**Task brief**
Produce as output only the lines below starting at the line with "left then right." and continuing through the line with "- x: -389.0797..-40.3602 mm", each one exactly as written.

**The records**

===

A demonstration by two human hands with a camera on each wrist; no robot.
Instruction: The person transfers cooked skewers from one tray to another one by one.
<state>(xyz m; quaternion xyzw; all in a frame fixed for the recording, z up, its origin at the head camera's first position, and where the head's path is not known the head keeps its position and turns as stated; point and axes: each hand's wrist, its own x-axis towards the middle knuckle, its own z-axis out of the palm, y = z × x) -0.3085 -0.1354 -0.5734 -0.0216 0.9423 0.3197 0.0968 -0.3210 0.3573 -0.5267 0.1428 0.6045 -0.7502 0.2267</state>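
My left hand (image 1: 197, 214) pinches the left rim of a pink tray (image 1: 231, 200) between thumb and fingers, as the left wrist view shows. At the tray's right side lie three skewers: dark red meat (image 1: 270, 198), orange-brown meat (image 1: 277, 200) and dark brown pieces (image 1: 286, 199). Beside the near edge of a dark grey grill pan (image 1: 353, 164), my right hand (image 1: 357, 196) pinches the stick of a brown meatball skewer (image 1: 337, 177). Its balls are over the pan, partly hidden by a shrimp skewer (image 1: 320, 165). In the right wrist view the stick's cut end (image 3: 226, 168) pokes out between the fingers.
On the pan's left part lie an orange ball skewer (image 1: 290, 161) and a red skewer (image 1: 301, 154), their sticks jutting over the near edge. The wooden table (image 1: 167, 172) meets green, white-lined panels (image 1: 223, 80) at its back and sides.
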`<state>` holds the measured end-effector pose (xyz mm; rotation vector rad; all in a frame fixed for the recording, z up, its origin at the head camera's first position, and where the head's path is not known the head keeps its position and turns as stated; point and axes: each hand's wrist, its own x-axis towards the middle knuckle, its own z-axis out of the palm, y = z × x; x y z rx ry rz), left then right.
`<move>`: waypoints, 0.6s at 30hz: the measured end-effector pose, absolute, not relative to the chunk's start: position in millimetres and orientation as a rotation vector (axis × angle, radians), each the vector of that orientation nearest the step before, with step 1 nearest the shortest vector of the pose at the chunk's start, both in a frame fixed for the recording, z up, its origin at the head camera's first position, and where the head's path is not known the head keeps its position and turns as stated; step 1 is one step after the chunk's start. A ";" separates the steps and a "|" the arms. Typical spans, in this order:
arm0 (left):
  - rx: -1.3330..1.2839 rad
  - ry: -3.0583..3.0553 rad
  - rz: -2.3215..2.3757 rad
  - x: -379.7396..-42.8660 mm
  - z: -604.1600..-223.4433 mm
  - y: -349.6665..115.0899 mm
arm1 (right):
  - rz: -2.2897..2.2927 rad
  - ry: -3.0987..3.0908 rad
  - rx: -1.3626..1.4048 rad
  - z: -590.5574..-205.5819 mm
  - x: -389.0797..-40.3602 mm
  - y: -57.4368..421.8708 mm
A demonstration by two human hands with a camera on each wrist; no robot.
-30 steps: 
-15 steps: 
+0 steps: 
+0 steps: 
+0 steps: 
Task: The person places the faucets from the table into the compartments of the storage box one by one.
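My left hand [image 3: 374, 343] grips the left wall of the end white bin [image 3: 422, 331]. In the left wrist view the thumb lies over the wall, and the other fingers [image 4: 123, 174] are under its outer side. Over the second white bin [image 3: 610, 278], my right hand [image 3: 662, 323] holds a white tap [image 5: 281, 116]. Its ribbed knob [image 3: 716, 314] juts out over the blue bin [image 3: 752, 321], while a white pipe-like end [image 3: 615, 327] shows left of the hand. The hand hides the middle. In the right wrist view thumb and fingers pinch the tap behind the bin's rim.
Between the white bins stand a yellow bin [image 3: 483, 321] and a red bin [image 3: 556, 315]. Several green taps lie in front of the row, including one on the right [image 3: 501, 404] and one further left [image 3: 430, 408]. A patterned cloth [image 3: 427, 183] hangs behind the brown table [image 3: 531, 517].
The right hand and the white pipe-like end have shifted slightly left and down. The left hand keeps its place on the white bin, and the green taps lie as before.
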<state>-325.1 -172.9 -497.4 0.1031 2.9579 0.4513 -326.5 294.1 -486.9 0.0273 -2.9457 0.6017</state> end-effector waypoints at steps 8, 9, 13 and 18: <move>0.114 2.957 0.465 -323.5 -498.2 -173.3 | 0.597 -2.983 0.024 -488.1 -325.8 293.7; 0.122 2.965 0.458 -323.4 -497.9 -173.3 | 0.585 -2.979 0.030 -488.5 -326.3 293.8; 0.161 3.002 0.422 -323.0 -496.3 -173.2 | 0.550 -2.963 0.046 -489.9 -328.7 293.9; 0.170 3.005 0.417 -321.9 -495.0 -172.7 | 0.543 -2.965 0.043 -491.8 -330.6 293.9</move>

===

**Answer**
`<state>` holds the measured end-effector pose (xyz mm; rotation vector rad; all in a frame fixed for the recording, z up, its origin at the head camera's first position, and where the head's path is not known the head keeps its position and turns as stated; point and axes: each hand's wrist, its own x-axis towards the middle knuckle, its own z-axis out of the palm, y = z × x; x y z rx ry rz), left then right.
`<move>`: waypoints, 0.6s at 30hz: the measured end-effector pose, absolute, not relative to the chunk's start: position in millimetres and orientation as a rotation vector (axis × angle, radians), each the vector of that orientation nearest the step before, with step 1 nearest the shortest vector of the pose at the chunk's start, both in a frame fixed for the recording, z up, its origin at the head camera's first position, and where the head's path is not known the head keeps its position and turns as stated; step 1 is one step after the chunk's start. A ";" separates the steps and a "|" the arms. Typical spans, in this order:
arm0 (left):
  - rx: -1.3330..1.2839 rad
  - ry: -3.0583..3.0553 rad
  - rz: -2.3215..2.3757 rad
  - x: -379.7396..-42.8660 mm
  - z: -604.1600..-223.4433 mm
  - y: -349.6665..115.0899 mm
arm1 (right):
  - rz: -2.2897..2.2927 rad
  - ry: -3.0987..3.0908 rad
  - rx: -1.3626..1.4048 rad
  - z: -590.5574..-205.5819 mm
  - x: -389.0797..-40.3602 mm

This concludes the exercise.